*** Opening Material for this exercise ***
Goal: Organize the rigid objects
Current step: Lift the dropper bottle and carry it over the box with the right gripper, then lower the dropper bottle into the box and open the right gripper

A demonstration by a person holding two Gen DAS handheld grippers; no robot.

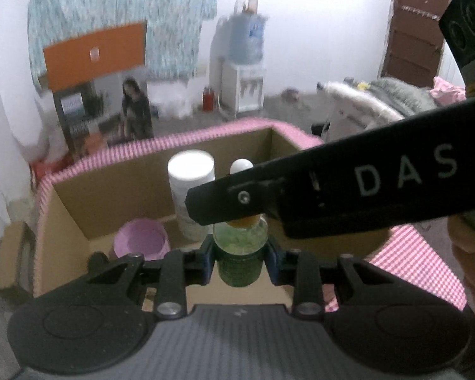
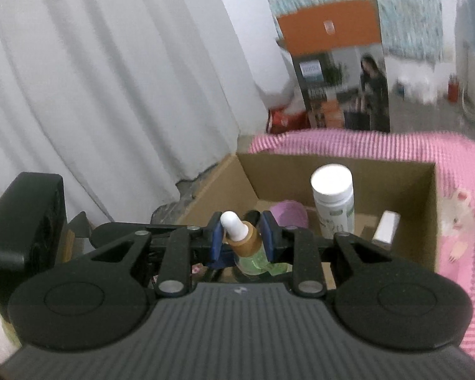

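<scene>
A green glass dropper bottle (image 1: 240,247) with a white bulb and a wooden collar (image 2: 243,240) hangs over an open cardboard box (image 1: 110,190). My left gripper (image 1: 240,253) is shut on the bottle's body. My right gripper (image 2: 242,237) is shut on its collar, and one right finger (image 1: 300,190) crosses the left wrist view above the bottle. Inside the box (image 2: 300,164) stand a white-capped bottle (image 1: 191,183) (image 2: 332,196) and a pink cup (image 1: 142,240) (image 2: 289,213). A small white box (image 2: 386,226) lies there too.
The box sits on a pink checked cloth (image 1: 421,262) (image 2: 459,164), with a small pale toy (image 2: 459,218) beside it. A white curtain (image 2: 110,79) hangs at the left. Farther back stand an orange-topped carton (image 1: 95,53) and a water dispenser (image 1: 243,63).
</scene>
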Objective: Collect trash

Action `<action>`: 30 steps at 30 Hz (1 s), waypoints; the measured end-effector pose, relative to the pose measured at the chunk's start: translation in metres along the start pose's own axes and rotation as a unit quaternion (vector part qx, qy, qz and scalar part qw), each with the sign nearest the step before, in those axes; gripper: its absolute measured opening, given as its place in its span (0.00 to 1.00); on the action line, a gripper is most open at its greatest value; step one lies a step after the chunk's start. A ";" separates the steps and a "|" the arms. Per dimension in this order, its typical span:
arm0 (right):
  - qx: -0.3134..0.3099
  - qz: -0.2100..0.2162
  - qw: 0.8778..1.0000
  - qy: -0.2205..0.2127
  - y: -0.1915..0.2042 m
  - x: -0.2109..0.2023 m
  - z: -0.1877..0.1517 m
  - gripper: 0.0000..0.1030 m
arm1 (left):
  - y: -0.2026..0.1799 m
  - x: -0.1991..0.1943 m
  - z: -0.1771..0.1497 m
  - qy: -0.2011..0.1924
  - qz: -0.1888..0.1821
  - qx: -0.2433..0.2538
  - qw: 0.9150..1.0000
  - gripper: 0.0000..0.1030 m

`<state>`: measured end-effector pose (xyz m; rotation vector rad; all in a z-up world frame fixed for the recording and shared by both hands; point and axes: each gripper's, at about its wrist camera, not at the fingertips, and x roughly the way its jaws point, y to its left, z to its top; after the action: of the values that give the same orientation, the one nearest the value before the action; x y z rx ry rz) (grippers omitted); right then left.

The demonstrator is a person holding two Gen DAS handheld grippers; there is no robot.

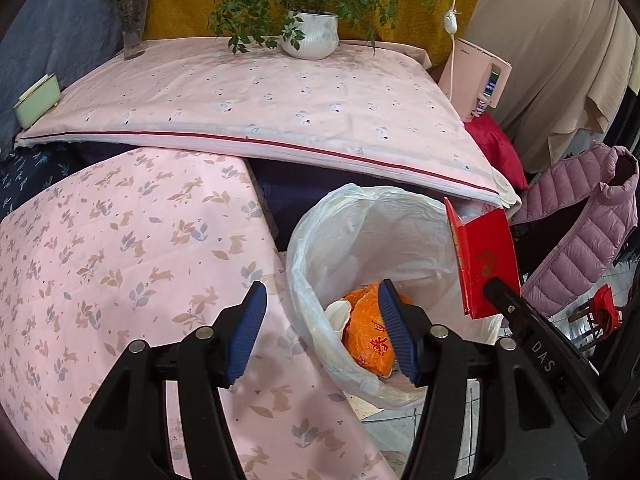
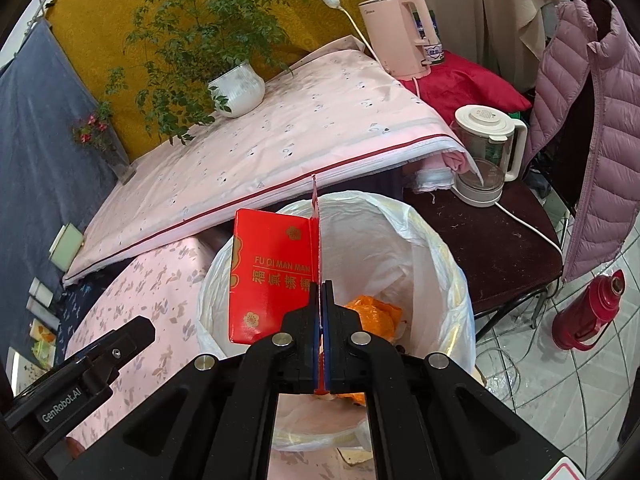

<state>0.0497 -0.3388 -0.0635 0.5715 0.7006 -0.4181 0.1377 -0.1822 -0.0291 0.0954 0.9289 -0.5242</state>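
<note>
Envelope (image 2: pixel 272 272) between right tongs (image 2: pixel 322 300) (clamped)

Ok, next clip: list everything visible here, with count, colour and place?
trash bin: one, white liner, on the floor below the bed edge
orange bag: one, inside the bin
red box: one, flattened, above the bin
potted plant: one, white pot, on the pink cover
flower vase: one, clear, far corner
kettles: two, one pink, one white
puffer jacket: one, mauve, hanging
thermos: one, red, on the floor
left gripper: open, empty
right gripper: shut on the red box
</note>
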 end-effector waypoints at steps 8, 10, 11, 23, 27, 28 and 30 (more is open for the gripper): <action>-0.025 0.004 1.000 0.009 0.020 0.009 -0.001 0.03 | 0.013 0.001 -0.003 -0.003 0.016 -0.008 1.000 0.59; -0.028 0.004 1.000 0.006 0.024 0.010 -0.001 0.08 | 0.015 0.000 -0.003 -0.006 0.020 -0.010 1.000 0.60; -0.029 0.004 1.000 0.006 0.025 0.010 -0.001 0.09 | 0.017 0.000 -0.003 -0.006 0.021 -0.011 1.000 0.60; -0.062 -0.001 0.998 0.014 0.038 0.006 -0.005 0.21 | 0.028 -0.002 -0.010 -0.008 0.031 -0.017 0.999 0.60; -0.074 -0.005 0.997 0.014 0.040 0.002 -0.007 0.29 | 0.028 -0.005 -0.014 -0.011 0.037 -0.013 0.999 0.60; -0.079 -0.006 0.997 0.014 0.040 0.001 -0.007 0.31 | 0.028 -0.005 -0.015 -0.012 0.039 -0.012 0.999 0.60; -0.088 -0.008 0.996 0.016 0.041 -0.001 -0.009 0.33 | 0.029 -0.007 -0.017 -0.012 0.042 -0.010 0.999 0.66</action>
<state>0.0668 -0.3013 -0.0538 0.4072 0.7655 -0.3591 0.1350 -0.1492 -0.0382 0.1087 0.9018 -0.4364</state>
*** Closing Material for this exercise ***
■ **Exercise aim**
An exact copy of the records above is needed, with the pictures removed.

■ **Your response**
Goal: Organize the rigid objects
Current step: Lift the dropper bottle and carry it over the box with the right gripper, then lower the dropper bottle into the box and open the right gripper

A demonstration by a person holding two Gen DAS handheld grippers; no robot.


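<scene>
A green glass dropper bottle (image 1: 240,247) with a white bulb and a wooden collar (image 2: 243,240) hangs over an open cardboard box (image 1: 110,190). My left gripper (image 1: 240,253) is shut on the bottle's body. My right gripper (image 2: 242,237) is shut on its collar, and one right finger (image 1: 300,190) crosses the left wrist view above the bottle. Inside the box (image 2: 300,164) stand a white-capped bottle (image 1: 191,183) (image 2: 332,196) and a pink cup (image 1: 142,240) (image 2: 289,213). A small white box (image 2: 386,226) lies there too.
The box sits on a pink checked cloth (image 1: 421,262) (image 2: 459,164), with a small pale toy (image 2: 459,218) beside it. A white curtain (image 2: 110,79) hangs at the left. Farther back stand an orange-topped carton (image 1: 95,53) and a water dispenser (image 1: 243,63).
</scene>
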Objective: Collect trash

Action `<action>`: 30 steps at 30 Hz (1 s), waypoints; the measured end-effector pose, relative to the pose measured at the chunk's start: translation in metres along the start pose's own axes and rotation as a unit quaternion (vector part qx, qy, qz and scalar part qw), each with the sign nearest the step before, in those axes; gripper: its absolute measured opening, given as its place in its span (0.00 to 1.00); on the action line, a gripper is most open at its greatest value; step one lies a step after the chunk's start. A ";" separates the steps and a "|" the arms. Per dimension in this order, its typical span:
arm0 (right):
  - qx: -0.3134..0.3099
  - qz: -0.2100..0.2162
  - qw: 0.8778..1.0000
  - qy: -0.2205..0.2127
  - y: -0.1915..0.2042 m
  - x: -0.2109..0.2023 m
  - z: -0.1877..0.1517 m
  - gripper: 0.0000..0.1030 m
arm1 (left):
  - y: -0.2026..0.1799 m
  - x: -0.1991..0.1943 m
  - z: -0.1771..0.1497 m
  - qy: -0.2011..0.1924
  - qz: -0.1888..0.1821
  - qx: -0.2433..0.2538
  - qw: 0.9150..1.0000
  - gripper: 0.0000..0.1030 m

`<state>`: measured end-effector pose (xyz m; rotation vector rad; all in a z-up world frame fixed for the recording and shared by both hands; point and axes: each gripper's, at about its wrist camera, not at the fingertips, and x roughly the way its jaws point, y to its left, z to its top; after the action: of the values that give the same orientation, the one nearest the value before the action; x y z rx ry rz) (grippers omitted); right then left.

The demonstrator is a person holding two Gen DAS handheld grippers; there is no robot.


<state>0.0497 -0.3388 -0.0635 0.5715 0.7006 -0.4181 0.1377 -0.1822 -0.0291 0.0954 0.9289 -0.5242</state>
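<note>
Envelope (image 2: pixel 272 272) between right tongs (image 2: pixel 322 300) (clamped)

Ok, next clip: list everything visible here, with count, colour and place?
trash bin: one, white liner, on the floor below the bed edge
orange bag: one, inside the bin
red box: one, flattened, above the bin
potted plant: one, white pot, on the pink cover
flower vase: one, clear, far corner
kettles: two, one pink, one white
puffer jacket: one, mauve, hanging
thermos: one, red, on the floor
left gripper: open, empty
right gripper: shut on the red box
</note>
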 end-effector waypoints at steps 8, 10, 11, 23, 27, 28 and 30 (more is open for the gripper): <action>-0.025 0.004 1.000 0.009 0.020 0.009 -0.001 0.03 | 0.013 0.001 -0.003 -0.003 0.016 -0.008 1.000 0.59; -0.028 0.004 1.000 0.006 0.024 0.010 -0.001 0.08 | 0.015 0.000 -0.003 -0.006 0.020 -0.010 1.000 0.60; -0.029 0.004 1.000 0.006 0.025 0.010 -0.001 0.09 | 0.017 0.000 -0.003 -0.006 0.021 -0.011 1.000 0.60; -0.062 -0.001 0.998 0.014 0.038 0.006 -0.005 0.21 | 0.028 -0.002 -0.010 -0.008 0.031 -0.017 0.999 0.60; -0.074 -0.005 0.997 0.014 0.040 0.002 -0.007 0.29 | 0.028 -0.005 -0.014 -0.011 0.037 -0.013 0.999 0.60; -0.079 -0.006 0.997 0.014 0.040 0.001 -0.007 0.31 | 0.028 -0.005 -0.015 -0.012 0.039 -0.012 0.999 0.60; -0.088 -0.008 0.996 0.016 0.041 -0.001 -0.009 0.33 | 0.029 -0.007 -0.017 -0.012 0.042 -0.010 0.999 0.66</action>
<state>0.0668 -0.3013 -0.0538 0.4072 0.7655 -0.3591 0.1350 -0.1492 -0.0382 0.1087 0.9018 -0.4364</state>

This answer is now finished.